HD 134064

Observation data Epoch J2000 Equinox J2000
- Constellation: Boötes
- Right ascension: 15^{h} 07^{m} 20.369^{s}
- Declination: +18° 26′ 30.57″
- Apparent magnitude (V): 6.03

Characteristics
- Spectral type: A3Vnn
- U−B color index: +0.06
- B−V color index: +0.06

Astrometry
- Radial velocity (R_{v}): −7.0 km/s
- Proper motion (μ): RA: +42.368 mas/yr Dec.: −49.682 mas/yr
- Parallax (π): 13.2096±0.0324 mas
- Distance: 246.9 ± 0.6 ly (75.7 ± 0.2 pc)
- Absolute magnitude (M_{V}): +1.74

Orbit
- Period (P): 8.0 yr
- Semi-major axis (a): 0.10″
- Eccentricity (e): 0.45
- Inclination (i): 122.6°
- Longitude of the node (Ω): 41.3°
- Periastron epoch (T): B 1939.97
- Argument of periastron (ω) (secondary): 71.4°

Details

HD 134064 A
- Mass: 2.15 M_{☉}
- Luminosity: 16 L_{☉}
- Surface gravity (log g): 4.25 cgs
- Temperature: 9,732±331 K
- Rotational velocity (v sin i): 185 km/s
- Age: 160 Myr

HD 134064 B
- Mass: 0.73 M_{☉}
- Other designations: BD+19°2924, HD 134064, HIP 74000, HR 5633, SAO 101379, WDS J15073+1827AB

Database references
- SIMBAD: data

= HD 134064 =

Triple star system in the constellation Boötes

HD 134064 is a triple star system in the northern constellation of Boötes. It is faintly visible to the naked eye with a combined apparent visual magnitude of 6.03. This system is located at a distance of 247 light years from the Sun based on parallax measurements, but is drifting closer with a radial velocity of –7.0 km/s.

HD 134064 can be resolved into two stars 110 " apart. The brighter primary is itself a close binary that has not been resolved into individual stars.
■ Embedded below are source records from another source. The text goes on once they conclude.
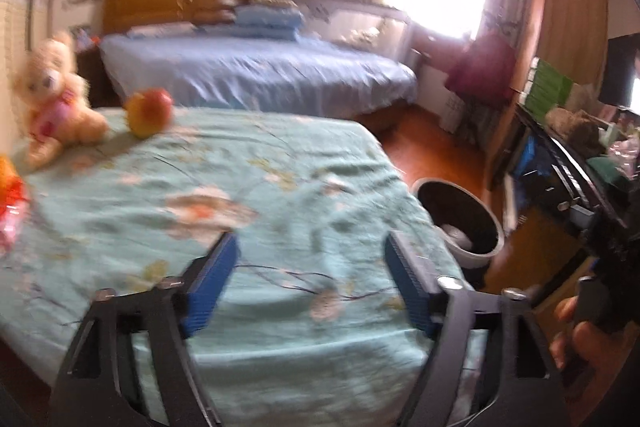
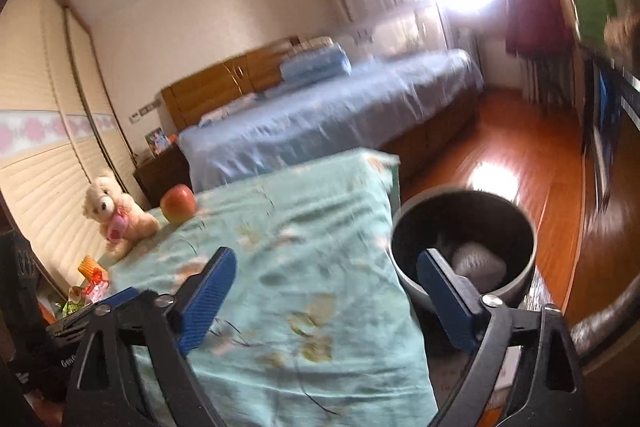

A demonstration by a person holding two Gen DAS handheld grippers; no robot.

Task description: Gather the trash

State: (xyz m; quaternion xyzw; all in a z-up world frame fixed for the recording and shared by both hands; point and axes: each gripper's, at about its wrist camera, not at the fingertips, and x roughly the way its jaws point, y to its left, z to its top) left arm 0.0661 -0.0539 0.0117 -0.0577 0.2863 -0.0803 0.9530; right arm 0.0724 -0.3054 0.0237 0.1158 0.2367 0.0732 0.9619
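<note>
A round dark trash bin stands on the floor by the right side of a table covered with a green floral cloth. A crumpled white wad of paper lies inside it. The bin also shows in the left wrist view. My right gripper is open and empty, its right finger over the bin's rim. My left gripper is open and empty above the near part of the cloth. Orange and red wrappers lie at the cloth's left edge; they also show in the right wrist view.
A teddy bear and an apple sit at the far left of the cloth. A bed with blue sheets lies behind. A cluttered dark desk stands to the right. Wooden floor lies beyond the bin.
</note>
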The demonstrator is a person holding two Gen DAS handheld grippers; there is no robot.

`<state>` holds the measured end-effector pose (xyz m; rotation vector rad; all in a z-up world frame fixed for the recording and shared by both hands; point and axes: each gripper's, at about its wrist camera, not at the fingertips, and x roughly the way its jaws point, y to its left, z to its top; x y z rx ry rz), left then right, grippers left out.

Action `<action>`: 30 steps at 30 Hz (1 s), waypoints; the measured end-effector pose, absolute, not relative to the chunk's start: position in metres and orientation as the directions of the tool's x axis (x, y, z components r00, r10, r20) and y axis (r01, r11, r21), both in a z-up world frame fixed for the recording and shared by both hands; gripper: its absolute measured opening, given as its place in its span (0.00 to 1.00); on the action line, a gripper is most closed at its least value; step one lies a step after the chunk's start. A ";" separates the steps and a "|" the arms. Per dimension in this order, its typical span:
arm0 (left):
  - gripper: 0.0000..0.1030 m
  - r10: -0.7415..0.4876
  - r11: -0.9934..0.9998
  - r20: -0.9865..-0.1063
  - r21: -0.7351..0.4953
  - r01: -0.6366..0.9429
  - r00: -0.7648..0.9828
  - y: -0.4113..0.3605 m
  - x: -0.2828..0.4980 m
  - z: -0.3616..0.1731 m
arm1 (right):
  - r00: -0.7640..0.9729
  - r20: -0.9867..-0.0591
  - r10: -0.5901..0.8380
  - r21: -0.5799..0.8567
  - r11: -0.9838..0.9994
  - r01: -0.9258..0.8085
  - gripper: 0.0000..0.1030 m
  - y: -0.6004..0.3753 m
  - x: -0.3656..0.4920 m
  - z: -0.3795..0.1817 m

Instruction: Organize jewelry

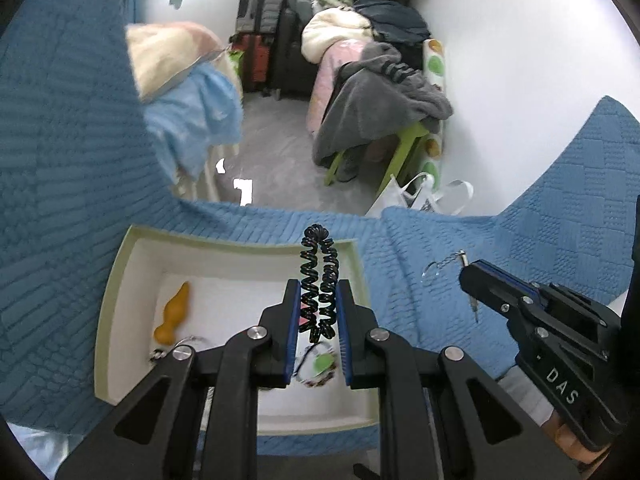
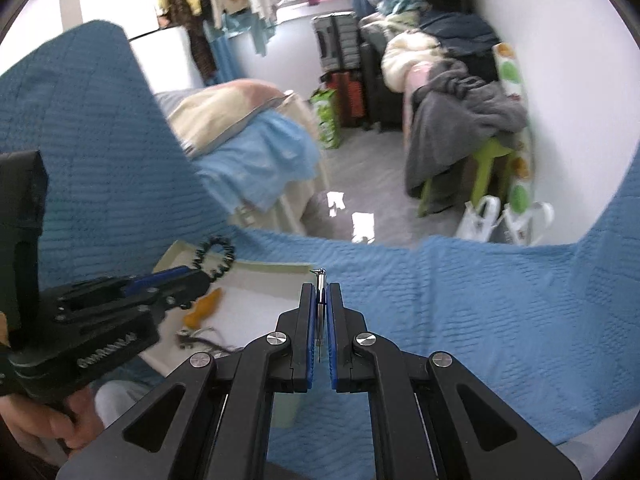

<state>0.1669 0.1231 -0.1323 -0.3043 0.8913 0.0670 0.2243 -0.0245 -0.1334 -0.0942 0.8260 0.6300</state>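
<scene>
At the lower centre of the left wrist view, your left tool (image 1: pixel 319 300) clamps a black coiled hair tie (image 1: pixel 319 276) above the white tray (image 1: pixel 116 280). Only the right wrist view shows your right tool (image 2: pixel 321 312) pinching a thin silver pendant (image 2: pixel 320 308) over the blue bedspread (image 2: pixel 460 300).
</scene>
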 end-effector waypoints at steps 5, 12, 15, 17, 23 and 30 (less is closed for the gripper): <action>0.18 -0.061 0.945 -0.799 -0.240 -0.224 0.598 0.146 0.152 -0.155 | 0.449 -0.741 0.499 0.169 0.786 -0.595 0.03 0.008 0.211 -0.156; 0.20 -0.078 0.939 -0.823 -0.250 -0.236 0.563 0.160 0.135 -0.182 | 0.359 -0.792 0.494 0.212 0.774 -0.596 0.04 0.025 0.201 -0.195; 0.21 -0.079 0.938 -0.829 -0.250 -0.240 0.553 0.162 0.132 -0.189 | 0.352 -0.801 0.484 0.210 0.779 -0.591 0.04 0.026 0.199 -0.201; 0.24 -0.076 0.937 -0.831 -0.248 -0.245 0.551 0.163 0.130 -0.190 | 0.346 -0.800 0.491 0.222 0.777 -0.589 0.04 0.024 0.199 -0.200; 0.61 -0.107 0.928 -0.821 -0.285 -0.241 0.561 0.169 0.127 -0.177 | 0.363 -0.793 0.489 0.217 0.783 -0.583 0.24 0.017 0.199 -0.186; 0.65 -0.041 0.945 -0.786 -0.232 -0.232 0.617 0.172 0.109 -0.124 | 0.433 -0.726 0.534 0.218 0.776 -0.592 0.25 -0.001 0.192 -0.132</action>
The two inner components of this system are orbiting each other with a period of eight years and a high orbital eccentricity of 0.45. The pair are separated by an orbital distance of around 8000 AU. The primary component is a rapidly rotating A-type main sequence star with a stellar classification of A3Vnn. It has 2.15 times the mass of the Sun and is spinning with a projected rotational velocity of 185 km/s. The secondary star has 73% of the Sun's mass. The system is young, with an estimated age of 160 million years.

The fainter resolved component C is magnitude 11.39 and is less massive than the Sun.